What is expected: Retype the entries below exactly, and keep every picture out of your version.

Extracted records:
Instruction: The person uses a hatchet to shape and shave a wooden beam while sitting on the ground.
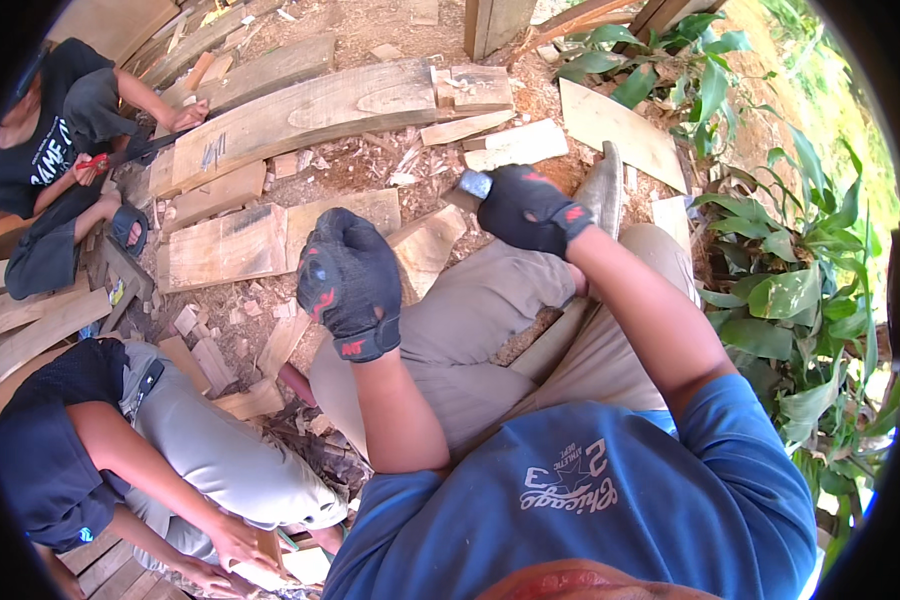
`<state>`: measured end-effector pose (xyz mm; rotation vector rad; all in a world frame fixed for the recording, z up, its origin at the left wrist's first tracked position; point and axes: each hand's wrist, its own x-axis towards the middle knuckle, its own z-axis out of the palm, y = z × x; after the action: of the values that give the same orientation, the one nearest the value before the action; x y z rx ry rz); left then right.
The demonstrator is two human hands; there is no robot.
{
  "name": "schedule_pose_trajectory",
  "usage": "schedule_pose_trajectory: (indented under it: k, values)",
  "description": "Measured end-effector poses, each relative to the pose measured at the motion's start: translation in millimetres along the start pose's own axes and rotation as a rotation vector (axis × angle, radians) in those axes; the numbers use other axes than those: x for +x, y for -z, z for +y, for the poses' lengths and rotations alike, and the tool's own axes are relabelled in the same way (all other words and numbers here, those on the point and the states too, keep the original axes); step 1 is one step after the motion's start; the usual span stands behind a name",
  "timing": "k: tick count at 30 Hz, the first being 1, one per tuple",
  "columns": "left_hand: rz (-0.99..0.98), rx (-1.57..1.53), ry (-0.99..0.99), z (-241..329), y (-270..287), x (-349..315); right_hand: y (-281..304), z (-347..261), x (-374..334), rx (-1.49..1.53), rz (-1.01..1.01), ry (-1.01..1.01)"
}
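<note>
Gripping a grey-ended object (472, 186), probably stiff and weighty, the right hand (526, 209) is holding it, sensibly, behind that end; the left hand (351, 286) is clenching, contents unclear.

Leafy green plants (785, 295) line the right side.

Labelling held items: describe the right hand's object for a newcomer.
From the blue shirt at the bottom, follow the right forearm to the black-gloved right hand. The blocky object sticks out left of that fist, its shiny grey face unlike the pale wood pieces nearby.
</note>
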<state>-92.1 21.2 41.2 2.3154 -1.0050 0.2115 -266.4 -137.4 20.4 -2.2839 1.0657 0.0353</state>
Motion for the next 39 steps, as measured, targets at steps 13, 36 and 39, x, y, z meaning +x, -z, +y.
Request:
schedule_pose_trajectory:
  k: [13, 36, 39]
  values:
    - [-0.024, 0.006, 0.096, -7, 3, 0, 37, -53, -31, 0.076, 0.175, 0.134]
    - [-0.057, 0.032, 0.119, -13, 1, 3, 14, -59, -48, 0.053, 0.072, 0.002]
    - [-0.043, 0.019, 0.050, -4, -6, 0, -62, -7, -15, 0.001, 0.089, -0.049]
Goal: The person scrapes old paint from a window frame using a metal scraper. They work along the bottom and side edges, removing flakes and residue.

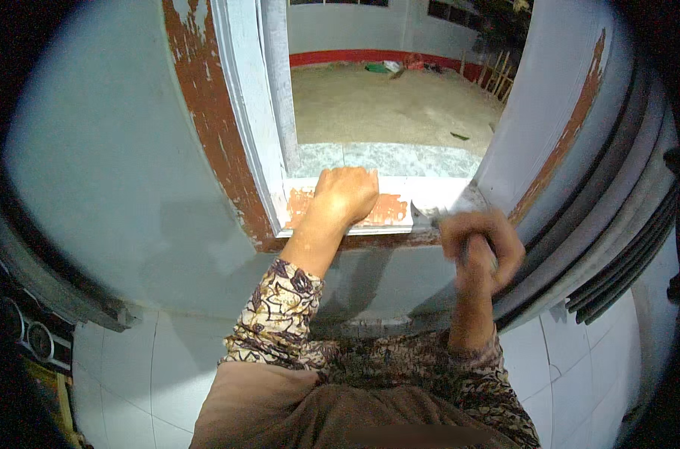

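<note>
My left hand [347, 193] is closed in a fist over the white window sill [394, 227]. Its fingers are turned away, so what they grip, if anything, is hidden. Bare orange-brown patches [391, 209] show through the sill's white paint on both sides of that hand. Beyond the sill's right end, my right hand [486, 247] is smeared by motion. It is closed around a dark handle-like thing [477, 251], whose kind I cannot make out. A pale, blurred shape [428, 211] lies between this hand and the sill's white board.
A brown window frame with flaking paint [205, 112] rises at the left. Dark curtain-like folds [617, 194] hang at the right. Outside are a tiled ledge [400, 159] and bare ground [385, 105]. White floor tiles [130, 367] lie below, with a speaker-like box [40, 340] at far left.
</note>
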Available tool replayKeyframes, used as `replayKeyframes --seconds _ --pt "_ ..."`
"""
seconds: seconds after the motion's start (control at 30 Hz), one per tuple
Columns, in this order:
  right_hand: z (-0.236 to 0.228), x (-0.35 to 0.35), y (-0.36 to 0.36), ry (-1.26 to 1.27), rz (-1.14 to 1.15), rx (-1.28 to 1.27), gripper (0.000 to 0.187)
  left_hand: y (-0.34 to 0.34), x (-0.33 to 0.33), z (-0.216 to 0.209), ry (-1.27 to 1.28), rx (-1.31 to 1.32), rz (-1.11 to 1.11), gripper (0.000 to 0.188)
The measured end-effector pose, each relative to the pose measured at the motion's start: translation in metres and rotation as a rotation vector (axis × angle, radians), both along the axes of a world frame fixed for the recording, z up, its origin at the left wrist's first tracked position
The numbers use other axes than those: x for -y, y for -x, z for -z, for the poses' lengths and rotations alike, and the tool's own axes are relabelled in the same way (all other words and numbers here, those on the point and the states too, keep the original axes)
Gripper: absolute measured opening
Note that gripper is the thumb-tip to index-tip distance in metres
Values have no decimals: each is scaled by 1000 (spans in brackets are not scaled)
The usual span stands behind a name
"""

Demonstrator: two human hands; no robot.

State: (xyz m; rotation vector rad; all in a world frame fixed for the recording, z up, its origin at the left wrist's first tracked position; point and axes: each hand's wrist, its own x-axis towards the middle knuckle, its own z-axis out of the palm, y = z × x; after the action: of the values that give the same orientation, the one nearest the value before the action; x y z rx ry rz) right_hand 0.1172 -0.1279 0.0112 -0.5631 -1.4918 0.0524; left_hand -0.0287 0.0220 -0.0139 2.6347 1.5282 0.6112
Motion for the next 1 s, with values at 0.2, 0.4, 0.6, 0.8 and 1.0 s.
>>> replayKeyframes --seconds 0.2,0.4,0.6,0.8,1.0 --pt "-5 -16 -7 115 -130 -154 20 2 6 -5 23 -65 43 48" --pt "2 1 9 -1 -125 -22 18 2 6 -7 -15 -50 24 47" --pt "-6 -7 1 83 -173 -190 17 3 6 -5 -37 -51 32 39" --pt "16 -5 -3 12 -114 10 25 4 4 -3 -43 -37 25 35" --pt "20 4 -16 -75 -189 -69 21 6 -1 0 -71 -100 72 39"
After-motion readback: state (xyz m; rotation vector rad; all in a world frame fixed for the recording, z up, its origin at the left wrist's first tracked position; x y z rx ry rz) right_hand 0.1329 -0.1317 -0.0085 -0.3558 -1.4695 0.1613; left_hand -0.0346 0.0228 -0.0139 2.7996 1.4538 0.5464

Exercise solution:
Instruction: The person uses a hatchet to shape and shave a wooden beam while sitting on the ground.
`<state>`: measured end-effector pose (xyz mm; rotation vector rad; all in a world frame fixed for the recording, z up, its origin at the left wrist's first tracked position; point and axes: each hand's wrist, its own x-axis towards the middle knuckle, its own z-axis out of the palm, y = z × x; after the action: of the values that give the same orientation, the one nearest the value before the action; x y z rx ry rz); left then right.
The demonstrator is two human hands; there is no robot.
{
  "name": "schedule_pose_trajectory",
  "usage": "schedule_pose_trajectory: (indented under it: k, values)",
  "description": "Measured end-effector poses, each relative to the pose measured at the motion's start: translation in millimetres along the start pose's own axes and rotation as a rotation vector (axis × angle, radians) in those axes; the numbers use other axes than those: x for +x, y for -z, z for +y, for the poses' lengths and rotations alike, and the tool's own axes are relabelled in the same way (all other words and numbers here, those on the point and the states too, keep the original axes); step 1 is one step after the motion's start; the usual span stands behind a name",
  "timing": "k: tick count at 30 Hz, the first being 1, one per tuple",
  "columns": "left_hand: rz (-0.99..0.98), rx (-1.57..1.53), ry (-0.99..0.99), z (-241..329), y (-270..287), x (-349..315); right_hand: y (-281..304), z (-347..261), x (-374..334), rx (-1.49..1.53), rz (-1.01..1.01), ry (-1.01..1.01)"
}
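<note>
Gripping a grey-ended object (472, 186), probably stiff and weighty, the right hand (526, 209) is holding it, sensibly, behind that end; the left hand (351, 286) is clenching, contents unclear.

Leafy green plants (785, 295) line the right side.

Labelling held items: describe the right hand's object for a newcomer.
From the blue shirt at the bottom, follow the right forearm to the black-gloved right hand. The blocky object sticks out left of that fist, its shiny grey face unlike the pale wood pieces nearby.
</note>
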<state>-92.1 21.2 41.2 2.3154 -1.0050 0.2115 -266.4 -137.4 20.4 -2.2839 1.0657 0.0353</state>
Motion for the next 39 steps, as measured, targets at steps 13, 36 and 39, x, y, z meaning +x, -z, +y.
Request:
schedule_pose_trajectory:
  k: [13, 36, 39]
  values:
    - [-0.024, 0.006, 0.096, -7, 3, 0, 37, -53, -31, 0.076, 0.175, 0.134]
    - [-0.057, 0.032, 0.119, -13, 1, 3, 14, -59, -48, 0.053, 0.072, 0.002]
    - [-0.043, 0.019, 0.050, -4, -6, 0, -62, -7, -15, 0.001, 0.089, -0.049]
Goal: The person scrapes old paint from a window frame using a metal scraper. They work along the bottom and side edges, removing flakes and residue.


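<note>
My left hand [347, 193] is closed in a fist over the white window sill [394, 227]. Its fingers are turned away, so what they grip, if anything, is hidden. Bare orange-brown patches [391, 209] show through the sill's white paint on both sides of that hand. Beyond the sill's right end, my right hand [486, 247] is smeared by motion. It is closed around a dark handle-like thing [477, 251], whose kind I cannot make out. A pale, blurred shape [428, 211] lies between this hand and the sill's white board.
A brown window frame with flaking paint [205, 112] rises at the left. Dark curtain-like folds [617, 194] hang at the right. Outside are a tiled ledge [400, 159] and bare ground [385, 105]. White floor tiles [130, 367] lie below, with a speaker-like box [40, 340] at far left.
</note>
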Available tool replayKeyframes, used as `replayKeyframes --seconds _ --pt "_ ..."`
"""
seconds: seconds after the motion's start (control at 30 Hz), one per tuple
Columns, in this order:
  right_hand: z (-0.236 to 0.228), x (-0.35 to 0.35), y (-0.36 to 0.36), ry (-1.26 to 1.27), rz (-1.14 to 1.15), rx (-1.28 to 1.27), gripper (0.000 to 0.187)
  left_hand: y (-0.34 to 0.34), x (-0.33 to 0.33), z (-0.216 to 0.209), ry (-1.27 to 1.28), rx (-1.31 to 1.32), rz (-1.11 to 1.11), gripper (0.000 to 0.188)
The measured end-effector pose, each relative to the pose measured at the motion's start: translation in metres and rotation as a rotation vector (axis × angle, radians), both along the axes of a world frame fixed for the recording, z up, its origin at the left wrist's first tracked position
The numbers use other axes than those: x for -y, y for -x, z for -z, for the poses' lengths and rotations alike, and the tool's own axes are relabelled in the same way (all other words and numbers here, those on the point and the states too, keep the original axes)
Gripper: absolute measured opening
Note that gripper is the thumb-tip to index-tip distance in metres
Values have no decimals: each is scaled by 1000 (spans in brackets are not scaled)
The usual span stands behind a name
"""

Demonstrator: two human hands; no robot.

State: (xyz m; rotation vector rad; all in a world frame fixed for the recording, z up, its origin at the left wrist's first tracked position; point and axes: each hand's wrist, its own x-axis towards the middle knuckle, its own z-axis out of the palm, y = z × x; after the action: of the values that give the same orientation, the one nearest the value before the action; x y z rx ry rz) right_hand 0.1172 -0.1279 0.0112 -0.5631 -1.4918 0.0524; left_hand -0.0287 0.0220 -0.0139 2.6347 1.5282 0.6112
Motion for the next 1 s, with values at 0.2, 0.4, 0.6, 0.8 and 1.0 s.
>>> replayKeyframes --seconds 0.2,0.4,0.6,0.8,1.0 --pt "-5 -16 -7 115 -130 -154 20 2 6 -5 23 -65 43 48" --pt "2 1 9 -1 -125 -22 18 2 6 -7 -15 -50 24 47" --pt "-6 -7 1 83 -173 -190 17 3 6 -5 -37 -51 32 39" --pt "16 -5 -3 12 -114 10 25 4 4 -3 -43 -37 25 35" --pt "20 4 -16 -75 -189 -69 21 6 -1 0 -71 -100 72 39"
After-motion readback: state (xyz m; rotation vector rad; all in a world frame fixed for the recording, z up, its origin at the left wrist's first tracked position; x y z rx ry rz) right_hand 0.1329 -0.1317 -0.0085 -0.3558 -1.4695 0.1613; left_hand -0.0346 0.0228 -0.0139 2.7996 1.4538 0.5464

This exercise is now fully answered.